Prompt:
Copy each line below exactly.

*** Given material ***

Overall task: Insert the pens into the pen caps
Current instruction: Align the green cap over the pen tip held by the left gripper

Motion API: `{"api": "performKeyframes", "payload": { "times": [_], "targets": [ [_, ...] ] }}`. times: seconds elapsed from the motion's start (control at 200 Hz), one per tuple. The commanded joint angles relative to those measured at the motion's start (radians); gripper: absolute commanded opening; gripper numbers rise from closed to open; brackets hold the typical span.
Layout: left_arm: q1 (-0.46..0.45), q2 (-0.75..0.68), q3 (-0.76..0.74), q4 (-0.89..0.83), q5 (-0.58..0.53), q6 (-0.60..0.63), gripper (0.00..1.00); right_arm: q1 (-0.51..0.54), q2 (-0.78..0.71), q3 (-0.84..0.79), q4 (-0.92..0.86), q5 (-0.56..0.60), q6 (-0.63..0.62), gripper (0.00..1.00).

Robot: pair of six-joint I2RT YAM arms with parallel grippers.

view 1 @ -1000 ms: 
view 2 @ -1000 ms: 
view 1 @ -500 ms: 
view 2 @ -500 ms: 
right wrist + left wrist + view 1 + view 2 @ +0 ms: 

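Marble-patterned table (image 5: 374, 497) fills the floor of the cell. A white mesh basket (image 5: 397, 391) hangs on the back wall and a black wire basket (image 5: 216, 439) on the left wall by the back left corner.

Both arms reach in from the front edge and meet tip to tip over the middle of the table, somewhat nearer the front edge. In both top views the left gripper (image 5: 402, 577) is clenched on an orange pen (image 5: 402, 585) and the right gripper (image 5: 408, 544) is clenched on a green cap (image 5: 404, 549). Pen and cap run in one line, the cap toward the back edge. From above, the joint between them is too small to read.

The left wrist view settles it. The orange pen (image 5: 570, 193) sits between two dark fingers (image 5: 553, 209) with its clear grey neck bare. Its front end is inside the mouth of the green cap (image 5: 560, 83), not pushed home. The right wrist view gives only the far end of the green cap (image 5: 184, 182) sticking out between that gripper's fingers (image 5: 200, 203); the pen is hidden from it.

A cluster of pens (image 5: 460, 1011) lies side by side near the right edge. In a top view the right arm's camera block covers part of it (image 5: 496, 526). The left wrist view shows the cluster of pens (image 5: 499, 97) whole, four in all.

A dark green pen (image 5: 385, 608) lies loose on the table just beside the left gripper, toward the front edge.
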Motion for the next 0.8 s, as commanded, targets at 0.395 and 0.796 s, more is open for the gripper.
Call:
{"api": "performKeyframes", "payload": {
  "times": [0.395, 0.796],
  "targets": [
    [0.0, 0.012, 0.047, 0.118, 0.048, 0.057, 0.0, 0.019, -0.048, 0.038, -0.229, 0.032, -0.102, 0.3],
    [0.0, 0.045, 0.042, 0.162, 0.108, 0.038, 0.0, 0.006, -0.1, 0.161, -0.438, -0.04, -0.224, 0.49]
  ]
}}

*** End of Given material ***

Expected answer:
Overall task: Insert the pens into the pen caps
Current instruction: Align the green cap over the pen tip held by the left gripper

Motion API: `{"api": "performKeyframes", "payload": { "times": [_], "targets": [ [_, ...] ] }}`. times: seconds elapsed from the motion's start (control at 200 Hz), one per tuple. The commanded joint angles relative to those measured at the motion's start (radians); gripper: absolute commanded opening; gripper numbers rise from closed to open; brackets hold the typical span.
Layout: left_arm: q1 (-0.46..0.45), q2 (-0.75..0.68), q3 (-0.76..0.74), q4 (-0.89..0.83), q5 (-0.58..0.53), q6 (-0.60..0.63), gripper (0.00..1.00); right_arm: q1 (-0.51..0.54), q2 (-0.78..0.71), q3 (-0.84..0.79), q4 (-0.92..0.86), q5 (-0.56..0.60), q6 (-0.63..0.62), gripper (0.00..1.00).

Robot: pair of six-joint I2RT YAM arms with parallel grippers.

view 1 @ -1000 ms: 
view 2 @ -1000 ms: 
view 1 @ -500 ms: 
view 2 @ -500 ms: 
right wrist + left wrist + view 1 + view 2 @ +0 ms: 

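Marble-patterned table (image 5: 374, 497) fills the floor of the cell. A white mesh basket (image 5: 397, 391) hangs on the back wall and a black wire basket (image 5: 216, 439) on the left wall by the back left corner.

Both arms reach in from the front edge and meet tip to tip over the middle of the table, somewhat nearer the front edge. In both top views the left gripper (image 5: 402, 577) is clenched on an orange pen (image 5: 402, 585) and the right gripper (image 5: 408, 544) is clenched on a green cap (image 5: 404, 549). Pen and cap run in one line, the cap toward the back edge. From above, the joint between them is too small to read.

The left wrist view settles it. The orange pen (image 5: 570, 193) sits between two dark fingers (image 5: 553, 209) with its clear grey neck bare. Its front end is inside the mouth of the green cap (image 5: 560, 83), not pushed home. The right wrist view gives only the far end of the green cap (image 5: 184, 182) sticking out between that gripper's fingers (image 5: 200, 203); the pen is hidden from it.

A cluster of pens (image 5: 460, 1011) lies side by side near the right edge. In a top view the right arm's camera block covers part of it (image 5: 496, 526). The left wrist view shows the cluster of pens (image 5: 499, 97) whole, four in all.

A dark green pen (image 5: 385, 608) lies loose on the table just beside the left gripper, toward the front edge.
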Motion for the next 0.8 s, as commanded, targets at 0.395 and 0.796 s, more is open for the gripper.
Call:
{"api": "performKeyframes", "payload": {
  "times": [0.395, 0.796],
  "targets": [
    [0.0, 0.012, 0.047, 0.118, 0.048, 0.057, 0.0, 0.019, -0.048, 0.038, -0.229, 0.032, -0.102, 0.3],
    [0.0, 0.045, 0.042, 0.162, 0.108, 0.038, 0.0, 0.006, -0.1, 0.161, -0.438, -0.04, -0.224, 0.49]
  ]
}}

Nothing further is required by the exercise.